The total unamortized stock option expense for the period ended May 31, 2023 and year ending February 28, 2023 was $230,175 and $614,613 respectively.
Certain statements, other than purely historical information, including estimates, projections, statements relating to our business plans, objectives, and expected operating results, and the assumptions upon which those statements are based, are “forward-looking statements.”
These forward-looking statements generally are identified by the words “believes,” “project,” “expects,” “anticipates,” “estimates,” “intends,” “strategy,” “plan,” “may,” “will,” “would,” “will be,” “will continue,” “will likely result,” and similar expressions.

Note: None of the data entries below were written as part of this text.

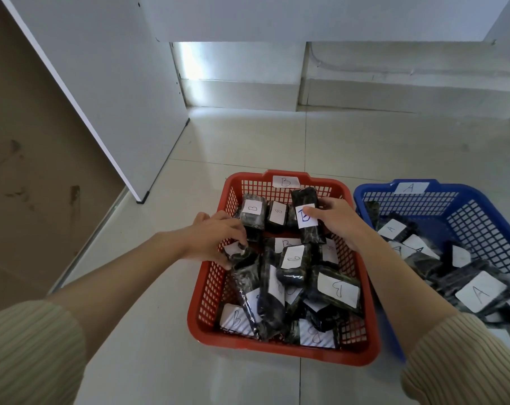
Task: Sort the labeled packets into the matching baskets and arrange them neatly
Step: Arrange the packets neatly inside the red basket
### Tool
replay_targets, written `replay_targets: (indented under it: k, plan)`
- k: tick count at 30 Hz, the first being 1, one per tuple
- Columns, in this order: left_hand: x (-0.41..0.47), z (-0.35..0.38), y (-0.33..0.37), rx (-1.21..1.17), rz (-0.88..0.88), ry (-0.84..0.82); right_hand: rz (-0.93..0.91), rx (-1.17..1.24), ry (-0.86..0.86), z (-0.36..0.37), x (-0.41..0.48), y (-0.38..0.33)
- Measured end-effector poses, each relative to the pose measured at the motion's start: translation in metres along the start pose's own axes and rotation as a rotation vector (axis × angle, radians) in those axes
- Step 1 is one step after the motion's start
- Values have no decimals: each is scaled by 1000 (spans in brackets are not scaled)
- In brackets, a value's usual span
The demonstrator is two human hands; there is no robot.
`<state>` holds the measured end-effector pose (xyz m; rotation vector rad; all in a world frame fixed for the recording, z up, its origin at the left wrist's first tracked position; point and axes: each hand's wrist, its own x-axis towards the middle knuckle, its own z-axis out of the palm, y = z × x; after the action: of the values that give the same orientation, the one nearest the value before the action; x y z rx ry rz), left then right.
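Observation:
A red basket [280, 347] tagged B sits on the floor, full of several dark packets with white B labels. To its right stands a blue basket [365, 197] tagged A, holding several dark A packets [479, 290]. My right hand [340, 222] grips an upright B packet [305, 210] near the red basket's back wall, thumb on its label. My left hand [215, 241] curls its fingers round another dark packet [242, 254] at the basket's left side.
White cabinet panels [101, 83] rise at the left and along the back wall. Pale floor tiles [277, 141] stretch beyond the baskets. A brown wall surface [28, 171] runs along the far left.

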<state>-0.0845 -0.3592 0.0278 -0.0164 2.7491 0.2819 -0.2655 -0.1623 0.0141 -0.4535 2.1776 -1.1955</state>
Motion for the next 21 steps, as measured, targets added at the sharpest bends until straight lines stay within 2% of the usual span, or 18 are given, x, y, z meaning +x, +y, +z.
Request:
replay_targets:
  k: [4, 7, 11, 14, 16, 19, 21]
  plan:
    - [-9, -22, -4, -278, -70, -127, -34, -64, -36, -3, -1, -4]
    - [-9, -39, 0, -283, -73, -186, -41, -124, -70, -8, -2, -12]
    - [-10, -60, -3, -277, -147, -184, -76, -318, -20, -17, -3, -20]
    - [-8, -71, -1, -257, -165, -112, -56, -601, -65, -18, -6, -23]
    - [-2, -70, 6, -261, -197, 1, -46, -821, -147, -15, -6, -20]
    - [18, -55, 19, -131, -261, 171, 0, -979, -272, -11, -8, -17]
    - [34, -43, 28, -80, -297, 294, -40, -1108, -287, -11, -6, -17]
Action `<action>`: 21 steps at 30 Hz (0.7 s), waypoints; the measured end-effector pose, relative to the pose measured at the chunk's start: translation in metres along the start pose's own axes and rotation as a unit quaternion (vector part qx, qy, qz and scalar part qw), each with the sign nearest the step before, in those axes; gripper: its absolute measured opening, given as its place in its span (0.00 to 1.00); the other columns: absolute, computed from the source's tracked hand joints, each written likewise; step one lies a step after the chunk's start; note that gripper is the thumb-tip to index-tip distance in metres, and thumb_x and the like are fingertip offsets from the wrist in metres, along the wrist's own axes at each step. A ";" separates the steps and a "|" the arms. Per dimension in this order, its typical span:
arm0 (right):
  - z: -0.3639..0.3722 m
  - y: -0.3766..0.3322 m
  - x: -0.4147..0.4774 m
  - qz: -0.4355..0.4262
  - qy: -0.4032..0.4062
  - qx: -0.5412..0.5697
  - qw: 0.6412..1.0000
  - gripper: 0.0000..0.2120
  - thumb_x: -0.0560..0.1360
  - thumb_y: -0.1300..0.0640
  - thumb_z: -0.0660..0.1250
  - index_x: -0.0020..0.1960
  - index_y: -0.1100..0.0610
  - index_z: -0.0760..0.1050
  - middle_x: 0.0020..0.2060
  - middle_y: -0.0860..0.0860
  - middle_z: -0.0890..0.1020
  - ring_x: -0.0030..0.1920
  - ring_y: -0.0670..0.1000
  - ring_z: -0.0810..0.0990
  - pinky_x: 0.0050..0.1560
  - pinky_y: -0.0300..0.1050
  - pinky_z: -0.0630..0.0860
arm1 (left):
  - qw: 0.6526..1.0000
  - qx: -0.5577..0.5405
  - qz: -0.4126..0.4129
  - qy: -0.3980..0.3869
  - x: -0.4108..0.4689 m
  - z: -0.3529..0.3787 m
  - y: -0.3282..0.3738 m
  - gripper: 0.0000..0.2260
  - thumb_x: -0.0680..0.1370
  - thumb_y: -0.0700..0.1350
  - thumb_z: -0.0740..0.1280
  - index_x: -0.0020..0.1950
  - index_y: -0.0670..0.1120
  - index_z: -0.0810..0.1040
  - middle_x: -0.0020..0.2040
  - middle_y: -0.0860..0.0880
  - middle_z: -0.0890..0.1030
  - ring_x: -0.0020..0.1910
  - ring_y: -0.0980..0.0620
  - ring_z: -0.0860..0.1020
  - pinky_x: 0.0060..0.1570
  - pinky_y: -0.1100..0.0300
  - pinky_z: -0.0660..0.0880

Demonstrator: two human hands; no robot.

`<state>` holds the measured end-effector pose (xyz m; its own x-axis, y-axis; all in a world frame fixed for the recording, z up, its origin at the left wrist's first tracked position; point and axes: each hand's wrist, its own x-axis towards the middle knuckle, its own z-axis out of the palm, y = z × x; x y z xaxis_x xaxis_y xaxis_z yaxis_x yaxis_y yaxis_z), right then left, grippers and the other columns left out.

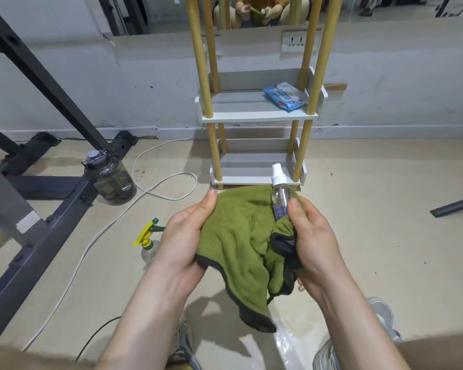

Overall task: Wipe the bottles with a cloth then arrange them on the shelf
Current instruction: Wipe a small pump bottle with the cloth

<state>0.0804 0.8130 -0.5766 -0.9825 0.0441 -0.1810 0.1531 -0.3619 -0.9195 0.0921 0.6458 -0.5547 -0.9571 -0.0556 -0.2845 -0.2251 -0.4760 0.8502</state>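
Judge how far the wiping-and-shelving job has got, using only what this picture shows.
Done: nothing yet; the shelf shows only a packet of wipes. In hand: the right hand grips a small spray bottle against the green cloth, which the left hand also holds. Left: the yellow-topped spray bottle and the dark jug wait on the floor.

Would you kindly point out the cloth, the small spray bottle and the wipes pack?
cloth [235,236]: head view, on the middle of the green fabric.
small spray bottle [280,200]: head view, on its clear body.
wipes pack [285,98]: head view, on its blue top.
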 end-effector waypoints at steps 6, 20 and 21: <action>0.016 -0.002 -0.016 0.004 -0.095 0.077 0.992 0.16 0.83 0.61 0.56 0.68 0.57 0.75 0.60 0.58 0.83 0.61 0.60 0.81 0.66 0.59 0.74 | 0.970 0.164 0.137 -0.117 -0.008 0.015 -0.012 0.17 0.71 0.38 0.75 0.58 0.52 0.84 0.58 0.48 0.82 0.57 0.52 0.81 0.55 0.61 0.77; 0.033 0.013 -0.004 -0.017 -0.005 -0.024 1.000 0.16 0.84 0.51 0.59 0.55 0.60 0.82 0.49 0.58 0.86 0.54 0.58 0.84 0.62 0.60 0.77 | 0.958 0.232 0.170 0.019 -0.010 0.031 -0.035 0.08 0.78 0.42 0.70 0.55 0.52 0.84 0.51 0.56 0.86 0.54 0.58 0.82 0.59 0.59 0.76; 0.032 0.011 -0.006 -0.006 -0.024 -0.004 1.000 0.16 0.84 0.52 0.59 0.56 0.61 0.82 0.50 0.59 0.86 0.54 0.59 0.84 0.62 0.61 0.78 | 0.953 0.239 0.182 0.039 -0.007 0.031 -0.035 0.08 0.77 0.44 0.72 0.53 0.55 0.83 0.50 0.56 0.86 0.53 0.58 0.83 0.58 0.58 0.77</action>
<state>0.0843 0.7793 -0.5744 -0.9881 0.0031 -0.1537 0.1426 -0.3541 -0.9243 0.1014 0.6900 -0.5682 -0.9755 -0.2140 0.0516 0.0440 0.0403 0.9982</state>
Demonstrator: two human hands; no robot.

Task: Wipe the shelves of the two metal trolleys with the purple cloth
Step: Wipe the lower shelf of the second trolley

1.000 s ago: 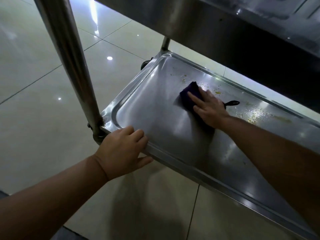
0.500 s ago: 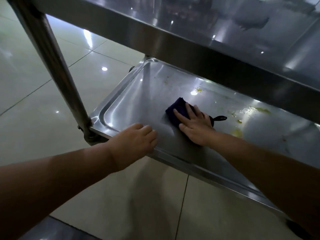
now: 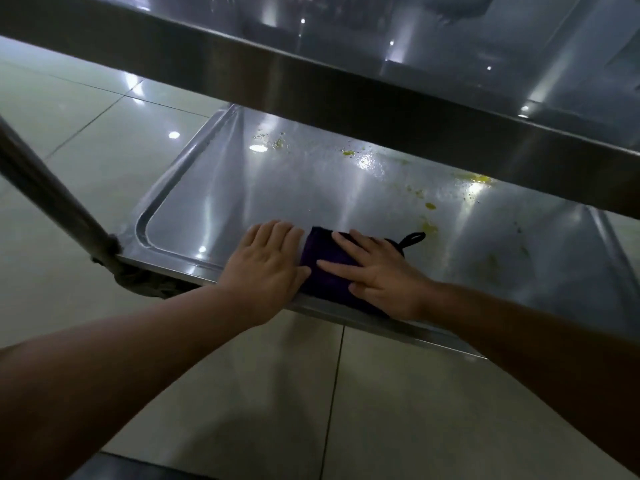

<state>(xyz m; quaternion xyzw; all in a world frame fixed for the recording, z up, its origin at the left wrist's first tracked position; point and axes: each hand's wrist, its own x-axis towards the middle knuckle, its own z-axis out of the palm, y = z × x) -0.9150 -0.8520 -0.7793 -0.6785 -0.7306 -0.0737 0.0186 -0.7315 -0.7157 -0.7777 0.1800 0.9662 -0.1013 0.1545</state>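
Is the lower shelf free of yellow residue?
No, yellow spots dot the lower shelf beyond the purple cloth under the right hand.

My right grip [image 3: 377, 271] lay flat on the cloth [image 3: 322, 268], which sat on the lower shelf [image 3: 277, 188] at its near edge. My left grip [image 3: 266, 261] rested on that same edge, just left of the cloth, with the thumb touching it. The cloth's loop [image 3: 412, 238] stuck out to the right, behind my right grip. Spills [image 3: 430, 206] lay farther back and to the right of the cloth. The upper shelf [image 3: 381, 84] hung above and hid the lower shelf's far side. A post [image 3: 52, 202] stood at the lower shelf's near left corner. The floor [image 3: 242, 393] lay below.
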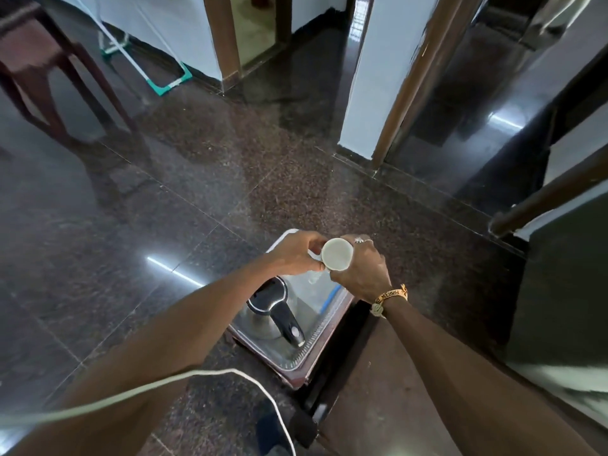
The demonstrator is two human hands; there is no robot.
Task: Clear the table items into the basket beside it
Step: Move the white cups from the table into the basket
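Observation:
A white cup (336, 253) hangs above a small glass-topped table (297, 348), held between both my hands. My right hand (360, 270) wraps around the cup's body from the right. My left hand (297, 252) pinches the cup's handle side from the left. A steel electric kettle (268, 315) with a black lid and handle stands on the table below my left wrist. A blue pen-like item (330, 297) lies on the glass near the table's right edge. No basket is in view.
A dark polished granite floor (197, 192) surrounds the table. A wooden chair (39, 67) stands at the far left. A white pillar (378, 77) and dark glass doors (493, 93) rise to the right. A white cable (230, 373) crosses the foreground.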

Forward-looking statements are based on current expectations and assumptions that are subject to risks and uncertainties which may cause actual results to differ materially from the forward-looking statements. Our ability to predict results or the actual effect of future plans or strategies is inherently uncertain. Factors which could have a material adverse effect on our operations and future prospects include, but are not limited to: changes in economic conditions, legislative/regulatory changes, availability of capital, interest rates, competition, and generally accepted accounting principles. These risks and uncertainties should also be considered in evaluating forward-looking statements and undue reliance should not be placed on such statements.
As an early-stage company, our Company generated $1,
$306 in revenue for the three months ended May 31 , 2023, and 2022 respectively. Our strategy is designed to offer wellness consumers a diverse synergistic portfolio of brands and products that will allow them to live a life of intention and improve their quality of life.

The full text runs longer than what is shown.